— ACTION ITEM —
Go through the data below and report how many lines contain "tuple"; the reply holds only that number.

— RECORD EXCERPTS —
....
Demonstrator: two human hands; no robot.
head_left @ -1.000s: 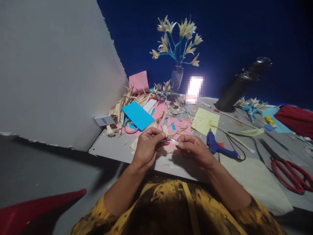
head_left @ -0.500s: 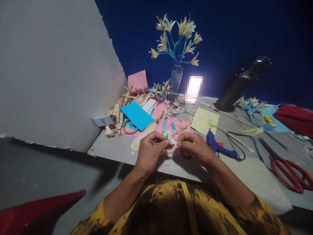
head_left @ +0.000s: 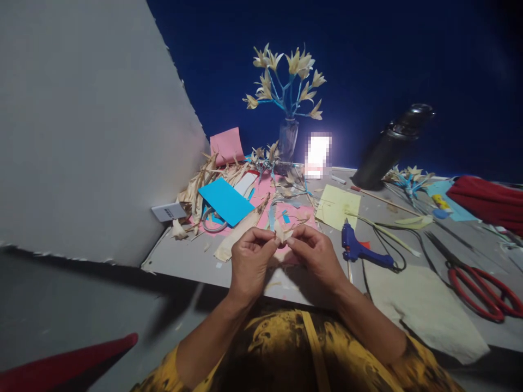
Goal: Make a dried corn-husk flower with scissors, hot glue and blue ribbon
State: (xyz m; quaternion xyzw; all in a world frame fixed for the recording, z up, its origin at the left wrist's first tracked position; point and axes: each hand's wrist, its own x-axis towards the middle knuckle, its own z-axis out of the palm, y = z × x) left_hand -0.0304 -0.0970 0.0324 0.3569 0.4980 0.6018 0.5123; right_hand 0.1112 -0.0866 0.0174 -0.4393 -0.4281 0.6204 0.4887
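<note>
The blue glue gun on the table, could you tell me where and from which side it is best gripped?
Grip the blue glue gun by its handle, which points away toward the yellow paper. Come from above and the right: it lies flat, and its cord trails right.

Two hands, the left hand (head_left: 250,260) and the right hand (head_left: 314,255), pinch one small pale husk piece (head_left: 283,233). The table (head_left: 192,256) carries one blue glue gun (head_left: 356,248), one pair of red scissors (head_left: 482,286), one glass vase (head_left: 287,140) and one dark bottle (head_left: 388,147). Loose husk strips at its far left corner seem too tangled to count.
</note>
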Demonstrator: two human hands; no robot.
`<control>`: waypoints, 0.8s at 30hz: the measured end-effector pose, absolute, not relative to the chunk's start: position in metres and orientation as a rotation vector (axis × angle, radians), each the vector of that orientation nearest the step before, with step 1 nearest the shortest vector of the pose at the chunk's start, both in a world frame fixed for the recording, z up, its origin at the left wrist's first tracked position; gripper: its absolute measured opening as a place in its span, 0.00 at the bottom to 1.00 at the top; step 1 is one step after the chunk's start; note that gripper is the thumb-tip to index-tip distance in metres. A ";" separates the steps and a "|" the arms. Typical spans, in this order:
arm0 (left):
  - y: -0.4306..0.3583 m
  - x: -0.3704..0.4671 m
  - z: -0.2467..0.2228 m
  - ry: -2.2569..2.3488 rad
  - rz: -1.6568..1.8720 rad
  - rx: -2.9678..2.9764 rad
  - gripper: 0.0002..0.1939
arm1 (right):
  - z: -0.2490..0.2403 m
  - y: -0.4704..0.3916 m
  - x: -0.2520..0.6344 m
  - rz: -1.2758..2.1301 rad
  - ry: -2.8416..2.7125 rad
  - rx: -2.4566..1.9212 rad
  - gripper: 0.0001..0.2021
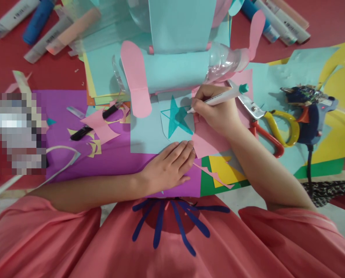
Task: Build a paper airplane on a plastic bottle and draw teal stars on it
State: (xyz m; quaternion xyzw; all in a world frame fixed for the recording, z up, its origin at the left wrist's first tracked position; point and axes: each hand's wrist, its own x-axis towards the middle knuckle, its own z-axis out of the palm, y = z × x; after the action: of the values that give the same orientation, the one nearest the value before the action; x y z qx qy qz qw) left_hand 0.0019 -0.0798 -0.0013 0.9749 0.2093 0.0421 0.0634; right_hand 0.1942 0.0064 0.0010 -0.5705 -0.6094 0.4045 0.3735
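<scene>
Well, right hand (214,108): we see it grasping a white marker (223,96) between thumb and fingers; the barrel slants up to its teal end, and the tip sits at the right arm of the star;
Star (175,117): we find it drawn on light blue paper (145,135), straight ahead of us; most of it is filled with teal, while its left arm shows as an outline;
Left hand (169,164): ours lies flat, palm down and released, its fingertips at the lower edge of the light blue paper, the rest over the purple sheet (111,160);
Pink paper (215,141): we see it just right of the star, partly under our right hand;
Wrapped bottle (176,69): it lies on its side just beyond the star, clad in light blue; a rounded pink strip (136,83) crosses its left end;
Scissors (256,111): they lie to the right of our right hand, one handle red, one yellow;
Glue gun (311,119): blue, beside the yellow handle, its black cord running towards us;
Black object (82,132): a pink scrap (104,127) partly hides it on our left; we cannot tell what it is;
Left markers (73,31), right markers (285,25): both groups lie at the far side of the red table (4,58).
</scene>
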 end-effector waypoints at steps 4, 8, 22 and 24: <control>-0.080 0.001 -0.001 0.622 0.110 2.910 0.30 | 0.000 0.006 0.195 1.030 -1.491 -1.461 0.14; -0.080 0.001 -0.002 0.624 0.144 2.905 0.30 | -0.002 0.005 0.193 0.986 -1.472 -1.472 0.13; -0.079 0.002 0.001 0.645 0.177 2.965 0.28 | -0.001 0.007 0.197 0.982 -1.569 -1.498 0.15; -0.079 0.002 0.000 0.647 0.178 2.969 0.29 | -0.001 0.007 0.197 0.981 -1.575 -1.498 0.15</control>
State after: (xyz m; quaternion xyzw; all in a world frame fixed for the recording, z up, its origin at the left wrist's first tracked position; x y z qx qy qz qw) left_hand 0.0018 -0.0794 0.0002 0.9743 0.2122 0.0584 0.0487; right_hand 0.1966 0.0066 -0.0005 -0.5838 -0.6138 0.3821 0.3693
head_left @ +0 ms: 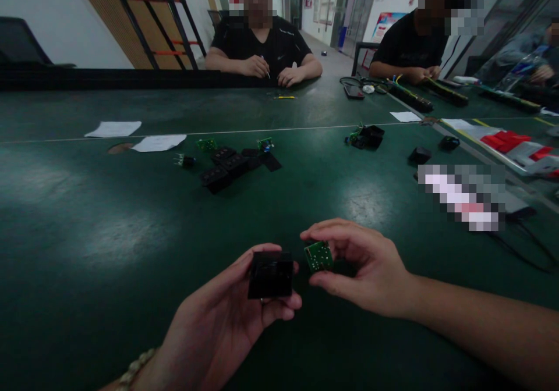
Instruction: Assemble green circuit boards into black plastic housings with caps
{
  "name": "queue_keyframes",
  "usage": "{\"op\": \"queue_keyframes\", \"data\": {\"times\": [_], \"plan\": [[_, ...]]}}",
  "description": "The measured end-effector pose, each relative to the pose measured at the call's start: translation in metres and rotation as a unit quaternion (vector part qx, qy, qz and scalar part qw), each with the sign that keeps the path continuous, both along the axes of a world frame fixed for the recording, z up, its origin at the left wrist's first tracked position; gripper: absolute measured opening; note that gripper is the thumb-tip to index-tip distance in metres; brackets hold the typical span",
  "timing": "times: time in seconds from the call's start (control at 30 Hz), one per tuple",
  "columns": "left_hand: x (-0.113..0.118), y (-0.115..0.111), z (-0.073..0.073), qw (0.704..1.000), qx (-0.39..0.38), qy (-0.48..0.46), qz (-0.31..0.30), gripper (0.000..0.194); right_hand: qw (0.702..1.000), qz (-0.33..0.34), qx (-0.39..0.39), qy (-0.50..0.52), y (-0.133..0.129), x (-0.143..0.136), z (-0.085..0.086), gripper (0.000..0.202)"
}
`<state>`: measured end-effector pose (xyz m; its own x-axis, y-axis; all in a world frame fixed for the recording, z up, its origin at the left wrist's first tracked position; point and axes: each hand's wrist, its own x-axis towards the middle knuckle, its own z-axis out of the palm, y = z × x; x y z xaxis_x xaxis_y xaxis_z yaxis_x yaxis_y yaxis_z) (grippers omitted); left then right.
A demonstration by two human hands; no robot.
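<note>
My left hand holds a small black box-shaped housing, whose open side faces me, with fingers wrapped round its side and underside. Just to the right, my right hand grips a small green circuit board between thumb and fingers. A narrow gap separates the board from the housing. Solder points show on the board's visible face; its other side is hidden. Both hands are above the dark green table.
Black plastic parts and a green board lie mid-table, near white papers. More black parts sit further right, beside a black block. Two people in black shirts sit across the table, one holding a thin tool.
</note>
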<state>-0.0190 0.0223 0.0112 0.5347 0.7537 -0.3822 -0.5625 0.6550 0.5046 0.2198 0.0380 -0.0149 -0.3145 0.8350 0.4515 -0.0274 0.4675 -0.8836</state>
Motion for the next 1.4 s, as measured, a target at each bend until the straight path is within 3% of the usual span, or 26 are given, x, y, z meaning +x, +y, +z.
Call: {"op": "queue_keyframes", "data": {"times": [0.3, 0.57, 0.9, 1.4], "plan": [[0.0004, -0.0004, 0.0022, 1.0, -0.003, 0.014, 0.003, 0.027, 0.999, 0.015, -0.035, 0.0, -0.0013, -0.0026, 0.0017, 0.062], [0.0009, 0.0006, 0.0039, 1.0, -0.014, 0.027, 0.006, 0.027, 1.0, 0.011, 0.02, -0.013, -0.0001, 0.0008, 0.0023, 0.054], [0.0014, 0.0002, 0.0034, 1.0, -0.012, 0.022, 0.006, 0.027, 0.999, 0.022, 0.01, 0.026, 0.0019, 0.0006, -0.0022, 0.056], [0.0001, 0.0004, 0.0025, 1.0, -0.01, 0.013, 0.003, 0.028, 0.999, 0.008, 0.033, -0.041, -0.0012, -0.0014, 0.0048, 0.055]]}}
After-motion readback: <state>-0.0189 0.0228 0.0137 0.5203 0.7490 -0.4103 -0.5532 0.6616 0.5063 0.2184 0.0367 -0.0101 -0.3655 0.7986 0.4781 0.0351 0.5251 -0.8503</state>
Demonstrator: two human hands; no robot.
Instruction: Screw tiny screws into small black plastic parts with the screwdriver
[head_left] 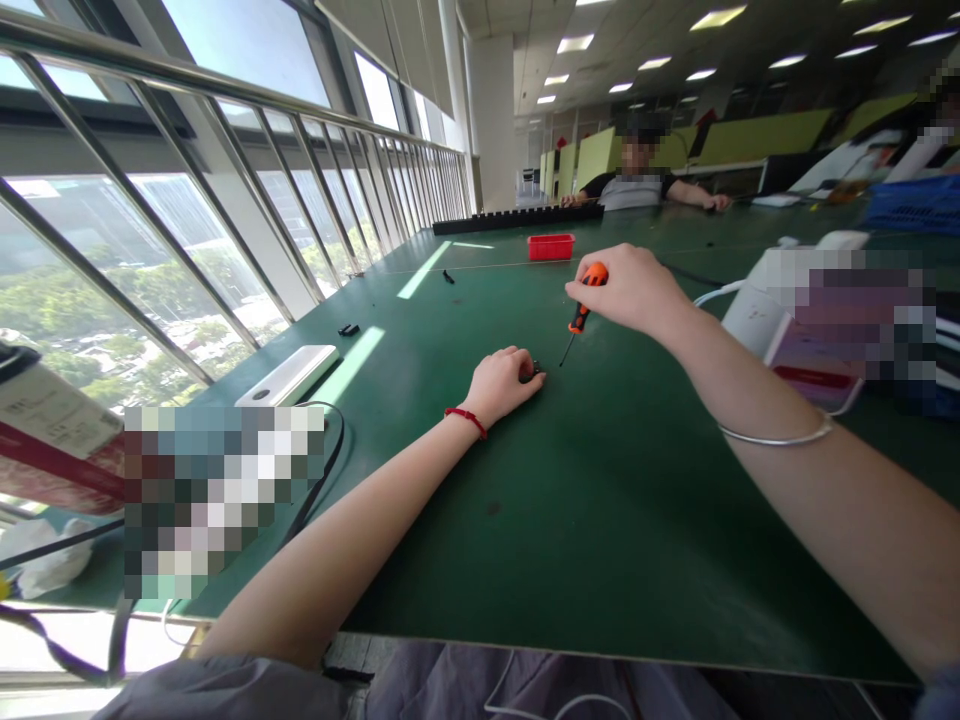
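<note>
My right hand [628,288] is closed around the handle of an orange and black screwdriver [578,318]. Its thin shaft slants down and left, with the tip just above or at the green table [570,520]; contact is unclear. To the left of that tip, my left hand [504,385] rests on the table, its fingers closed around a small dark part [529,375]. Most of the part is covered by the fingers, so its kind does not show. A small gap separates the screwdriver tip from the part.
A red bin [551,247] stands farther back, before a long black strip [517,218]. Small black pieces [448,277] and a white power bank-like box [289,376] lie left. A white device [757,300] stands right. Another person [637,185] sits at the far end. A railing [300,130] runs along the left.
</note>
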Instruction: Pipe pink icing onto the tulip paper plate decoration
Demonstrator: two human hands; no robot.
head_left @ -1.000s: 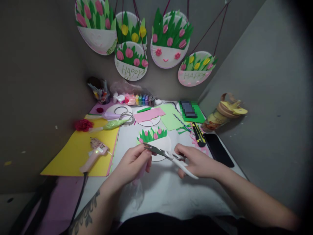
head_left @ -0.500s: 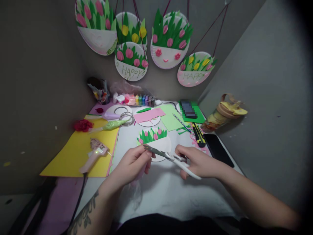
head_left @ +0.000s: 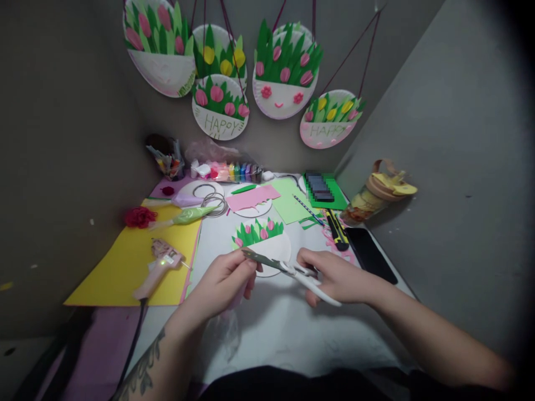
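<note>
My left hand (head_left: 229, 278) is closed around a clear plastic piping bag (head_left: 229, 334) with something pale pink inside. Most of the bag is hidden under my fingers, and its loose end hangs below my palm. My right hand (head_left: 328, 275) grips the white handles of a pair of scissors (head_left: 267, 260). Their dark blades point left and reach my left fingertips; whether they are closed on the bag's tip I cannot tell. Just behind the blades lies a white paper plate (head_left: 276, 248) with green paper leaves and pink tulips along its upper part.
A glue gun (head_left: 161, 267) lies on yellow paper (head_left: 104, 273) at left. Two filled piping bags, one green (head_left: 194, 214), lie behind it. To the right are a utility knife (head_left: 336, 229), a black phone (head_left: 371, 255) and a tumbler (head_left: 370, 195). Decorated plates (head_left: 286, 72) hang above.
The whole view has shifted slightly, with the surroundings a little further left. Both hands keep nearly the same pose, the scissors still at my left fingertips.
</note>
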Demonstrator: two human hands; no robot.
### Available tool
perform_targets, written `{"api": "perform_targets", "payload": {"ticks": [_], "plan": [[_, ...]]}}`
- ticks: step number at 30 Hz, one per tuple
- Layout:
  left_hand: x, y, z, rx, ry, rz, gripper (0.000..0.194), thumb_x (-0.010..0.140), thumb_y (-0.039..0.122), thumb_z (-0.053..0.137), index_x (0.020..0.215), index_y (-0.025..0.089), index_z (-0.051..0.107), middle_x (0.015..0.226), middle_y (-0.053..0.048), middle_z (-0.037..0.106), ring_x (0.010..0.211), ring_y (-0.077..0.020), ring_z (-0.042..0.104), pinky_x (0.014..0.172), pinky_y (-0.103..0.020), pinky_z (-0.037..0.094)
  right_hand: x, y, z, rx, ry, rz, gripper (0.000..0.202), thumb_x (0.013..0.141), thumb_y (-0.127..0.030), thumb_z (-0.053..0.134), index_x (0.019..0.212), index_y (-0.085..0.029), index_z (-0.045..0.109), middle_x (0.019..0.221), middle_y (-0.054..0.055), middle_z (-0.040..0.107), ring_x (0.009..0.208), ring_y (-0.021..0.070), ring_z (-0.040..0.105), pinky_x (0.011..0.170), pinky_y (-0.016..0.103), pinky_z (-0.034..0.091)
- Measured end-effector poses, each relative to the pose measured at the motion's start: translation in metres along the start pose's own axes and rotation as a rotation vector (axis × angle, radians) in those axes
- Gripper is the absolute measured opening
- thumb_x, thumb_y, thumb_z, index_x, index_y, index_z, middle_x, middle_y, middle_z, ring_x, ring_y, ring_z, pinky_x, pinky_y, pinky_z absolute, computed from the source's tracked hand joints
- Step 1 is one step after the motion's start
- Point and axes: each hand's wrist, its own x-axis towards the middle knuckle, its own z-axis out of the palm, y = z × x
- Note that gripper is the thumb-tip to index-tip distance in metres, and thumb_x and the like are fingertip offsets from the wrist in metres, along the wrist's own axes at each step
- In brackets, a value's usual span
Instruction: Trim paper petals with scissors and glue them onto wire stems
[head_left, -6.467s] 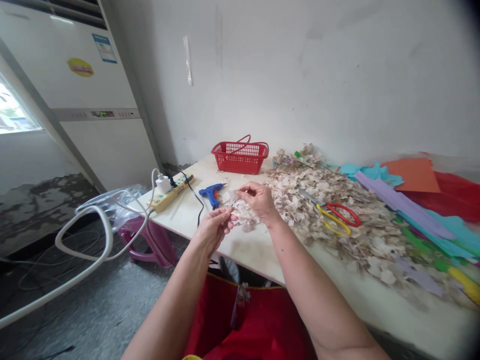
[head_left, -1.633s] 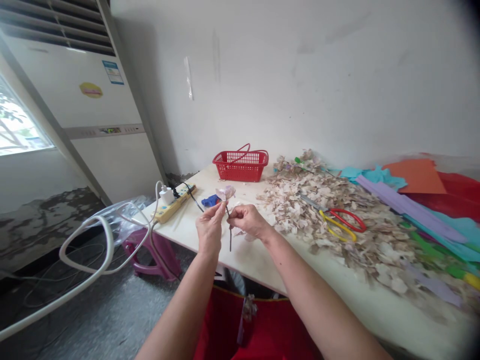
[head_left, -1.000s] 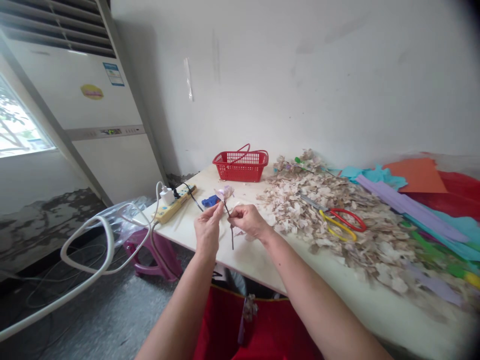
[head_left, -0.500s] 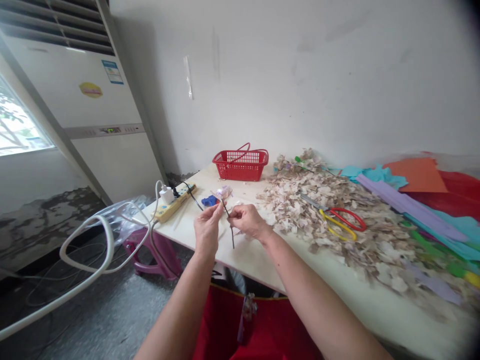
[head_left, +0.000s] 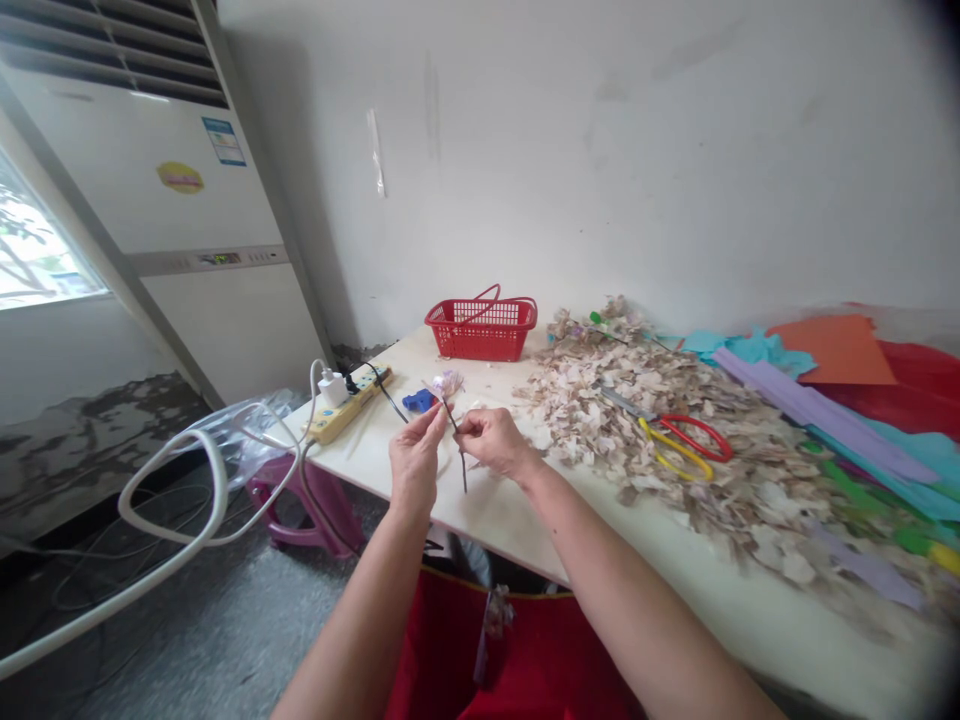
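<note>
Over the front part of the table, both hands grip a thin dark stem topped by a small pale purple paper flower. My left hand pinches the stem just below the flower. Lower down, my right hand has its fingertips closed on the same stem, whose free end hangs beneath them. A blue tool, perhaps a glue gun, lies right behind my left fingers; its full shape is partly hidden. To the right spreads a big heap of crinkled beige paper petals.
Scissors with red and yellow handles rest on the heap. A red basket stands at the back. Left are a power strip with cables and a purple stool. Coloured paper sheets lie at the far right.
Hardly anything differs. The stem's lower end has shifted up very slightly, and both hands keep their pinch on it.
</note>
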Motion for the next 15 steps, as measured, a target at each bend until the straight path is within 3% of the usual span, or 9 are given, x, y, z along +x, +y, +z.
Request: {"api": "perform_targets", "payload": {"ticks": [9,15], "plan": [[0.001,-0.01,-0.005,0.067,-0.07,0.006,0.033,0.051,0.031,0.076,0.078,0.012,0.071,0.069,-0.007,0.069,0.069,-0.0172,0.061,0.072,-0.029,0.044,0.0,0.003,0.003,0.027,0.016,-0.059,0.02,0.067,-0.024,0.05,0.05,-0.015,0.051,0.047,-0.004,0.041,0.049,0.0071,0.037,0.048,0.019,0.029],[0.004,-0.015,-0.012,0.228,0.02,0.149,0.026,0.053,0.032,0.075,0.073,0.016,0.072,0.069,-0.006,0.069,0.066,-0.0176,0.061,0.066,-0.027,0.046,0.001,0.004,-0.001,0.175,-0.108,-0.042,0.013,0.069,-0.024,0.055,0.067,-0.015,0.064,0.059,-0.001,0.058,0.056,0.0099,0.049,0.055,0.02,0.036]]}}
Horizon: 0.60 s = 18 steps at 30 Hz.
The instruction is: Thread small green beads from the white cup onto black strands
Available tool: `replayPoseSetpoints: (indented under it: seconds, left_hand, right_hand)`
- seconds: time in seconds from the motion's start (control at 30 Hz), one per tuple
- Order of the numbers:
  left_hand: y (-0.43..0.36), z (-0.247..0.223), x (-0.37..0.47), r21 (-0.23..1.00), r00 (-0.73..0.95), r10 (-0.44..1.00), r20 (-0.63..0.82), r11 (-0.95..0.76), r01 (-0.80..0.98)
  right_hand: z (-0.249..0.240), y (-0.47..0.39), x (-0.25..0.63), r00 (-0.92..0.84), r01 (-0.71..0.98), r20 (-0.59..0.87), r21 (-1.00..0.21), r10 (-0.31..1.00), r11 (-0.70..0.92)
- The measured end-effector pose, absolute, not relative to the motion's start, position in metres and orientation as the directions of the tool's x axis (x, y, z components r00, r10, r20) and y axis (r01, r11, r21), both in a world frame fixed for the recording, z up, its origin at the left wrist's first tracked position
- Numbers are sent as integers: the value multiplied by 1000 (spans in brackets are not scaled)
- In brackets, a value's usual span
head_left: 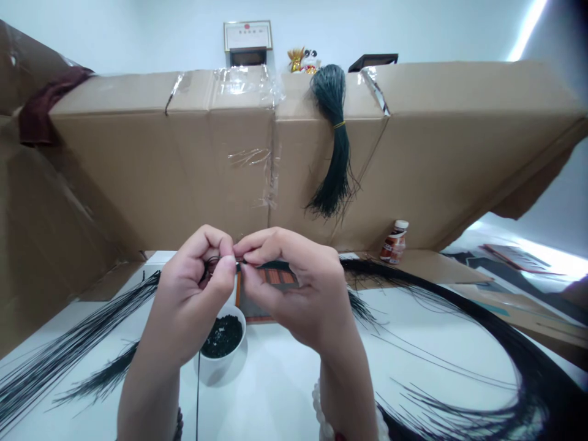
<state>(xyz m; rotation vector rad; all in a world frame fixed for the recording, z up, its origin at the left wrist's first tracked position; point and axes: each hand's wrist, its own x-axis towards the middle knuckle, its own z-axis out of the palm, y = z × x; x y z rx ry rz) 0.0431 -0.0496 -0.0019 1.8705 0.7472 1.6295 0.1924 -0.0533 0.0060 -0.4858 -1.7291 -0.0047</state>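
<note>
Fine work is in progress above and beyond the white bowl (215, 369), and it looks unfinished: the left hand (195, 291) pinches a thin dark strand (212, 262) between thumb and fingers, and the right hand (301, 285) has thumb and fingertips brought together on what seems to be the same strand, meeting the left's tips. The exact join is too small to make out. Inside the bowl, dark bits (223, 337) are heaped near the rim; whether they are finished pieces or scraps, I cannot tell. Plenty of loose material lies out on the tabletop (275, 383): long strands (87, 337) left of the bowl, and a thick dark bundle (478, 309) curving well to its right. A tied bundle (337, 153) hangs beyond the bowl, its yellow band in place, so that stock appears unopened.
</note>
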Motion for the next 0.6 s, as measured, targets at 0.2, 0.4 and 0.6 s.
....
— ANSWER TO THE PROBLEM —
3